470.3
Back to the Land Ethic? Sustainable Food Futures in the Age of Austerity: Perspectives from a British Case Study

Tuesday, 12 July 2016: 09:30
Location: Prominentenzimmer (Main Building)
Oral Presentation
Jonathan BEACHAM, Lancaster University, United Kingdom
This paper draws upon empirical research undertaken with ‘alternative’ and ‘local’ food networks in Lancashire, England, in aiming to explore the discourses and practices employed by lay actors in constituting their moral relation to food in the context of economic austerity. Since its onset in Europe, it has become clear that austerity ought not to be merely understood as a neutral backdrop to sociality but must instead be interpreted as an active political programme reconfiguring subjectivity and lived experiences in diverse ways. Indeed, food occupies an unusual position in the social sciences: in one sense, it is one of the few anthropologically universalisable aspects of life in that everyone requires nutrition in order to live. In another sense, it is a hugely volatile category and understandings around food vary drastically over the course of history. As such, it remains an important device in thinking through the ways in which social, political and economic orderings and regimes intersect the moral questions and implications that are complexly interwoven into our affective experiences of food. Drawing particularly on perspectives from Marxian political ecology and my own empirical research, I argue that austerity has served to create new ways of thinking about the moral dimensions of food in the creation of divergent futures.
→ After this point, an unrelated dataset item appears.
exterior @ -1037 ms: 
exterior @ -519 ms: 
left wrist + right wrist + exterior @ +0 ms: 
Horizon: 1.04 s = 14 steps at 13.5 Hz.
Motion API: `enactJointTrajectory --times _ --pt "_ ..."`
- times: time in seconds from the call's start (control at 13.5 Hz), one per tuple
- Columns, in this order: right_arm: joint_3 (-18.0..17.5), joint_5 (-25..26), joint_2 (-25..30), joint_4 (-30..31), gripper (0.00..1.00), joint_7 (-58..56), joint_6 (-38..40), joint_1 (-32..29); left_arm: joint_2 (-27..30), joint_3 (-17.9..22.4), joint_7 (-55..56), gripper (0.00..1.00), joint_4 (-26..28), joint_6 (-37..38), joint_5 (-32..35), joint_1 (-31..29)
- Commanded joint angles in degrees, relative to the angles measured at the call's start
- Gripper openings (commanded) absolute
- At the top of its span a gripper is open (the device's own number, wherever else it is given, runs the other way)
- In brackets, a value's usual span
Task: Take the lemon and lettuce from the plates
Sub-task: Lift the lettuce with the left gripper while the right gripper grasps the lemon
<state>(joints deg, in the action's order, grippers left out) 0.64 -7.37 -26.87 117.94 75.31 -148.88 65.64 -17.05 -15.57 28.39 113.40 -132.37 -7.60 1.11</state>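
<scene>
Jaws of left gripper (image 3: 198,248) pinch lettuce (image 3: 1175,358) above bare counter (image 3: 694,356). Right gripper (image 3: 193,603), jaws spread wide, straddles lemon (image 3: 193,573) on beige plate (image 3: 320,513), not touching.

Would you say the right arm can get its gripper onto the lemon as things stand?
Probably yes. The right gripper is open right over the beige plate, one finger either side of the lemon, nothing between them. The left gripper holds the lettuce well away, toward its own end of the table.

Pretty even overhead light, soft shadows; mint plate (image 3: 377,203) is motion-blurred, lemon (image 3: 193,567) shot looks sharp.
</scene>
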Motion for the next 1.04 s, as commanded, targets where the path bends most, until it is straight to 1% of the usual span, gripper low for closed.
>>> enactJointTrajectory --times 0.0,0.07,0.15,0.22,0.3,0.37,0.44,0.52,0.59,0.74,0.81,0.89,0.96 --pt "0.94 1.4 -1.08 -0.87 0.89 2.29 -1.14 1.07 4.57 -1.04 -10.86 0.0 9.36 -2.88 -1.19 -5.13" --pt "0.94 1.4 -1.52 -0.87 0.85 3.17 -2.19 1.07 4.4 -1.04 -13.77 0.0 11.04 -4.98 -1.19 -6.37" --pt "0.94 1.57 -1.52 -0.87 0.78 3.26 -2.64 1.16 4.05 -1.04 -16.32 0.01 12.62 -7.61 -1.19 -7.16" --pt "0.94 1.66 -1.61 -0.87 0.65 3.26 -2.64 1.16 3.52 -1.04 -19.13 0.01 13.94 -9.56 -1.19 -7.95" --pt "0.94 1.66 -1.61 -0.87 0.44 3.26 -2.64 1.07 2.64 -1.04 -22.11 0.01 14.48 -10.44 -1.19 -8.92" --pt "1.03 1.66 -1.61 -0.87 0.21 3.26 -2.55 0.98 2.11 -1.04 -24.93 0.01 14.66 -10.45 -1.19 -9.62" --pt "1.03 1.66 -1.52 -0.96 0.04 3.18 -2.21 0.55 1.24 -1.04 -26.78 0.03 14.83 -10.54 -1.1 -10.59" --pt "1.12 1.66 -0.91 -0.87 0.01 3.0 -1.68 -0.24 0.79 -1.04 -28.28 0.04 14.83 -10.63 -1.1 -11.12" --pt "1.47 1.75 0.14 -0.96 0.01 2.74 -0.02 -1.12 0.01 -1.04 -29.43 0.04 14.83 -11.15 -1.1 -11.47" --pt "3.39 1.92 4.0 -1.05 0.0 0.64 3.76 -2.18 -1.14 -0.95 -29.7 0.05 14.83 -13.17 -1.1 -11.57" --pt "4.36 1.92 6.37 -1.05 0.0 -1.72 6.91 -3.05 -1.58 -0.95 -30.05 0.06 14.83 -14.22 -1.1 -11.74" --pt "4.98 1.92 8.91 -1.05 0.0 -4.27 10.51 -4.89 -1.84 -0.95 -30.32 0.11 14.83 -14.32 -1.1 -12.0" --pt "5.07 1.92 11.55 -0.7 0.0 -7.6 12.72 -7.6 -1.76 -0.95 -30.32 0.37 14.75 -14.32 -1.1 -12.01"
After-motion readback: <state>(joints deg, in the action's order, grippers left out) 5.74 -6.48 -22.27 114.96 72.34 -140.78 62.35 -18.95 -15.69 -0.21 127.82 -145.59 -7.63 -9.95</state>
As such, food has become awkwardly balanced both as a tool that serves to explicate people’s moral responsibility and generosity to (tangible and intangible) Others but also a field in which discourses of asceticism, thrift and self-sufficiency are drawn upon and privileged at a cultural level in the creation of better, seemingly more sustainable, food futures. I conclude this paper by discussing these ambivalences around food with relation to wider identifiable shifts in global agro-food systems.